田中納言(たなかとつげん)は江戸時代中期頃から画家として活動していた人物で、復古大和絵派の中心人物としても知られている他、非業の死を遂げたという事でも知られています。
田中訥言は、田沼意次(たぬまおきつぐ)が征夷大将軍の側近で将軍の命令を老中などに伝える役目を担う御側御用人の役職に就き、その地位を確立し、幕政改革に励んでいた頃に愛知県で生まれたとされています。
田中訥言は古土佐派様式の研究に励み、復古大和絵派の礎を築いた人物としても知られています。
また複数の師に指導を受けていますが、当初は狩野派の流れを汲み、写生的な作風で知られ、丸山応挙(まるやまおうきょ)の師でもある石田幽汀(いしだゆうてい)に師事しています。

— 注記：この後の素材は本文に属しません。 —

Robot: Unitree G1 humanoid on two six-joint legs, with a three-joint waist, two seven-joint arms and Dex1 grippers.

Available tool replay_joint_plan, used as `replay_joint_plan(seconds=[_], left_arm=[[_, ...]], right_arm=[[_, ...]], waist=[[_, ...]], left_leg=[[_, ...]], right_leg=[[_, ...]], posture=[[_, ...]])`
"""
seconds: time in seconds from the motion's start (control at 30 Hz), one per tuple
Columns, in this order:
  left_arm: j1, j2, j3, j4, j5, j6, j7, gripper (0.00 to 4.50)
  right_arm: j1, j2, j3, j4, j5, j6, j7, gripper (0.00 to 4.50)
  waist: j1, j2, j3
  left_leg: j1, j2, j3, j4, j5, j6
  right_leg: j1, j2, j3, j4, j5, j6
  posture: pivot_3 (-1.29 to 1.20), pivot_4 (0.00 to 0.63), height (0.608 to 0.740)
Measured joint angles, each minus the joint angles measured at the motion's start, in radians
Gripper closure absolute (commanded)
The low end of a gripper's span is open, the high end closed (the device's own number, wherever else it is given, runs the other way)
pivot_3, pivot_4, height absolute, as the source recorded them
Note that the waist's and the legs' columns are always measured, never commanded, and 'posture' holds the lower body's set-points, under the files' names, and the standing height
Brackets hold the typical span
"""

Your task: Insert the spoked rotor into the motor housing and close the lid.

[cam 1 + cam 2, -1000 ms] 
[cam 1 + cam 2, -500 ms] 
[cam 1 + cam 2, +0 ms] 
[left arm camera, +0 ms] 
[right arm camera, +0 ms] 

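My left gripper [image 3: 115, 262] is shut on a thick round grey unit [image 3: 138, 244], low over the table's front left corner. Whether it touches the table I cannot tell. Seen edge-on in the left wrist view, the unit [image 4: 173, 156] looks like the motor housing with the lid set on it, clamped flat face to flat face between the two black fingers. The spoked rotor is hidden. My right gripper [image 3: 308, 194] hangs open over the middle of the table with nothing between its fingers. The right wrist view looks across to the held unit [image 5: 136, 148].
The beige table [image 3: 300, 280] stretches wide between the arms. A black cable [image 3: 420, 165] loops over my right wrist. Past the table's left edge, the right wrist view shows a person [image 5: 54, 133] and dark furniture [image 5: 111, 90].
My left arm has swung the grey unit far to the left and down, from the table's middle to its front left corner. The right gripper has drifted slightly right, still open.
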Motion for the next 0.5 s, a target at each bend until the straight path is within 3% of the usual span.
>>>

その後、石田幽汀がこの世を去ると京都を訪れ宮廷画家の土佐光貞(とさみつさだ)に師事しており、京都御所造営への参加や古画を通じて純日本的といえる大和絵の様式を研究し、古土佐派の復興を唱えています。
田中訥言は伝統的様式を重んじる古土佐派の復興を唱えるばかりではなく、自身の画力も優れていると評価され、後世の模範であると称されています。
現在、確認できる田中訥言の作品はおよそ300点以上あり、奈良県立美術館、出光美術館、名古屋市美術館、徳川美術館などのその作品を見る事ができます。
しかし、晩年では理由は定かではありませんが失明によるショックで、自身で舌を噛んで絶命したとされています。